Copyright (c) The New York Times Company [October 27, 2009]
Review by Booklist Review
It is 1988, and Pakistan's military government is flush with success. Its coffers are full of U.S. weapons and American dollars, CIA agents are everywhere, and the Russians are beginning to withdraw from Afghanistan. Military strongman General Zia ul Huk is the darling of CIA director Bill Casey, and Pakistan; Air Force underofficer Ali Shigri, a young man of good family, is plotting to assassinate Zia. Shigri has just learned that Zia and his deputies are responsible for the suicide of his father, the much-respected Colonel Shigri. Ali comes under suspicion by the country's dreaded ISI (Interservices Intelligence), and a painful end seems preordained. First-novelist Hanif, who spent seven years in the Pakistani Air Force and currently runs the Urdu service for the BBC, has crafted a clever black comedy about military culture, love, tyranny, family, and the events that eventually brought us to September 11, 2001. His depictions of Zia, Pakistani military life, the machinations of Pakistani military pols, and CIA cowboys are believable and convincingly detailed. Other elements of the book are purely fanciful, but they also work. Entertaining and illuminating.--Gaughan, Thomas Copyright 2008 Booklist
From Booklist, Copyright (c) American Library Association. Used with permission.

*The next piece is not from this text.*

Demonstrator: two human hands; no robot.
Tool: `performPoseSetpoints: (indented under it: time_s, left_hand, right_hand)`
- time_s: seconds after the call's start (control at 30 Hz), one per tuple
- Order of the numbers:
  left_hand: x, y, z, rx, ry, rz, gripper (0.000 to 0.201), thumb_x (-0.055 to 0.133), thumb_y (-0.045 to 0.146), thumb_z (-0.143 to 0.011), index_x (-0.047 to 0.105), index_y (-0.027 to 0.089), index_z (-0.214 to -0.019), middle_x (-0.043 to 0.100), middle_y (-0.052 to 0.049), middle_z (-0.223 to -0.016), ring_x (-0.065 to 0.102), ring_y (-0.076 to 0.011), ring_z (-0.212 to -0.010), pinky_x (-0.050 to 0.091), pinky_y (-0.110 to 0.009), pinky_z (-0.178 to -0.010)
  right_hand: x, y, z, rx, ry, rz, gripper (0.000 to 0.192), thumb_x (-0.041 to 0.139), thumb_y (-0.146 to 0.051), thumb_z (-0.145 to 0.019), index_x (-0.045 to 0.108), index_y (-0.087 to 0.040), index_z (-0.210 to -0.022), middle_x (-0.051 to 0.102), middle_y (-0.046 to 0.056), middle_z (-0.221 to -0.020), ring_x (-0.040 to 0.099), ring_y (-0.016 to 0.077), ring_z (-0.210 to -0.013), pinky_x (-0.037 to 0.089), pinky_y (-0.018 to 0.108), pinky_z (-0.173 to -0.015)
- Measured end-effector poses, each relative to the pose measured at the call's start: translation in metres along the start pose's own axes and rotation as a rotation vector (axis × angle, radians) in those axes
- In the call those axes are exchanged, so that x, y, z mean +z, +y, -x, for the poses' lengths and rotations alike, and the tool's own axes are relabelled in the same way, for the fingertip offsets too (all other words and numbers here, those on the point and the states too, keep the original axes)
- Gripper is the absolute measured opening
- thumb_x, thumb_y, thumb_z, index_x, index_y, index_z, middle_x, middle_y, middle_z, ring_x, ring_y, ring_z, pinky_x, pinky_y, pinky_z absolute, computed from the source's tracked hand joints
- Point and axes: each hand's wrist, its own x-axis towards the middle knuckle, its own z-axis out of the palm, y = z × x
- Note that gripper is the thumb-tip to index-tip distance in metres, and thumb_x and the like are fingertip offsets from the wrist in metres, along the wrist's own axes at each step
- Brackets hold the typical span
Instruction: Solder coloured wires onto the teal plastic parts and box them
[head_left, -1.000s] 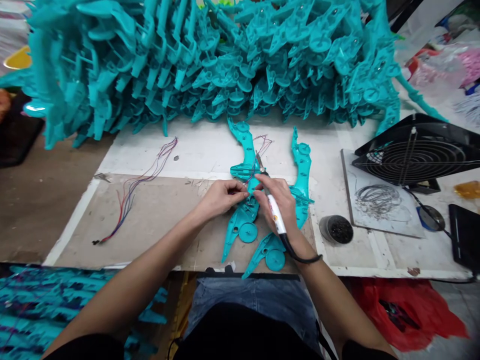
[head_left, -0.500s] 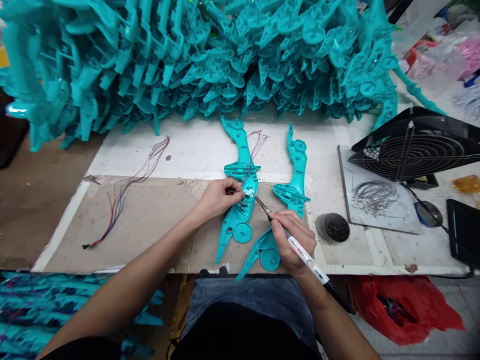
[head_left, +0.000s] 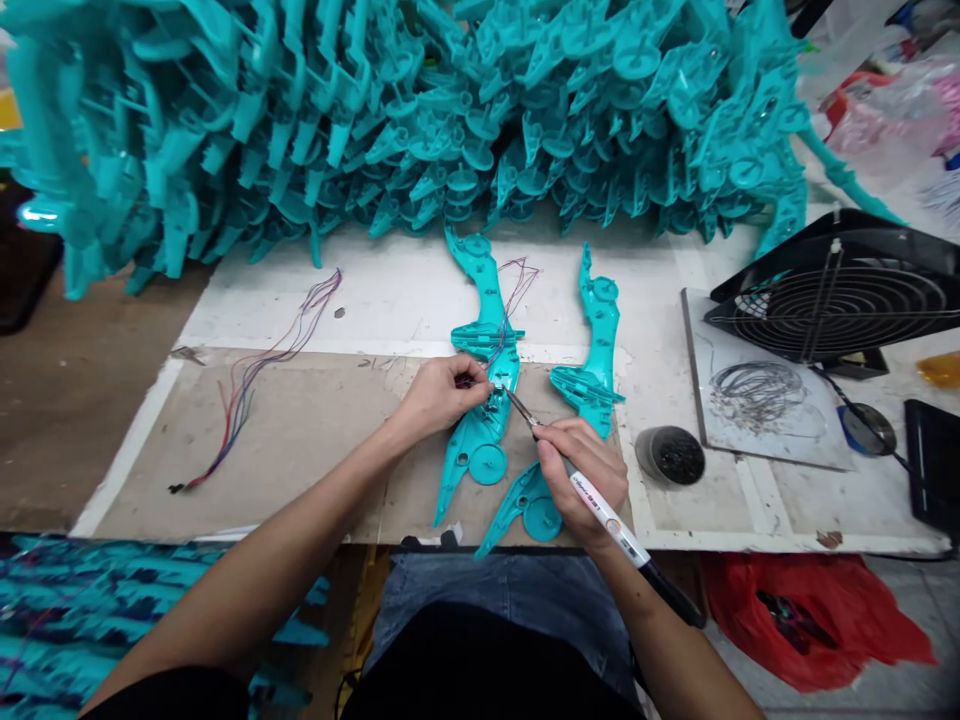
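The right hand [head_left: 583,472] has its grip pinched around a white soldering iron [head_left: 600,505], held like a pen, with the metal tip slanting up and left to the middle of a teal plastic shell [head_left: 484,395]. The left hand [head_left: 439,395] has its grip pressed together on thin wires [head_left: 514,290] at that same spot, fingertips touching the shell just beside the iron's tip. The shell lies flat on the worktop [head_left: 315,440], close to the near edge, its narrow end pointing away from the person and the wires trailing out near its far end. A second teal shell [head_left: 592,360] lies just to the right, partly under the right hand. Further right stand a small dark round pot [head_left: 670,456], a grey plate with a coil of wire [head_left: 756,385] and a black fan [head_left: 840,305]. A loose bundle of coloured wires [head_left: 259,375] lies well to the left. A big heap of teal shells [head_left: 390,120] fills the back of the worktop
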Motion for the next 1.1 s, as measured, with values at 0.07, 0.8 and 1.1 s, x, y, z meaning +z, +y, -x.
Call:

Review by Publisher's Weekly Review
Pakistan's ongoing political turmoil adds a piquant edge to this fact-based farce spun from the mysterious 1988 plane crash that killed General Zia, the dictator who toppled Zulfikar Ali Bhutto, father of recently assassinated Benazir Bhutto. Two parallel assassination plots converge in Hanif's darkly comic debut: Air Force Junior Under Officer Ali Shigri, sure that his renowned military father's alleged suicide was actually a murder, hopes to kill Zia, who he holds responsible. Meanwhile, disgruntled Zia underlings scheme to release poison gas into the ventilation system of the general's plane. Supporting characters include Bannon, a hash-smoking CIA officer posing as an American drill instructor; Obaid, Shigri's Rilke-reading, perfume-wearing barracks pal, whose friendship sometimes segues into sex; and, in a foreboding cameo, a "lanky man with a flowing beard," identified as OBL, who is among the guests at a Felliniesque party at the American ambassador's residence. The Pakistan-born author served in his nation's air force for several years, which adds daffy verisimilitude to his depiction of military foibles that recalls the satirical wallop of Catch 22, as well as some heft to the sagely absurd depiction of his homeland's history of political conspiracies and corruption. (May) (c) Copyright PWxyz, LLC. All rights reserved
(c) Copyright PWxyz, LLC. All rights reserved
Review by Library Journal Review
Set in Pakistan in the 1980s, this first novel revolves around the events leading up to the plane crash that killed General Zia, then president of the country. The crash has been the subject of all sorts of rumors, and the author energetically seizes upon them and adds several of his own. The novel centers on Ali Shigri, a junior under officer in the Pakistani air force and son of a high-ranking commander who apparently committed suicide years earlier but whose death is beginning to look more like a political execution. When General Zia comes upon a passage in the Qur'an that he thinks foretells his death, he expands his already severe dictatorship by calling for heightened security. Shigri is taken into custody and given the full interrogation treatment but is eventually released. He then prepares for a demonstration of a military drill with his squad in front of the president himself. In keeping with the novel's somewhat surrealistic approach, a crow that has overheard a blind woman curse the president has flown several thousand miles to intersect with the flight route of the presidential party. Entertainingly bizarre and still seriously literate, this novel is recommended for larger fiction collections.-Jim Coan, SUNY at Oneonta (c) Copyright 2010. Library Journals LLC, a wholly owned subsidiary of Media Source, Inc. No redistribution permitted.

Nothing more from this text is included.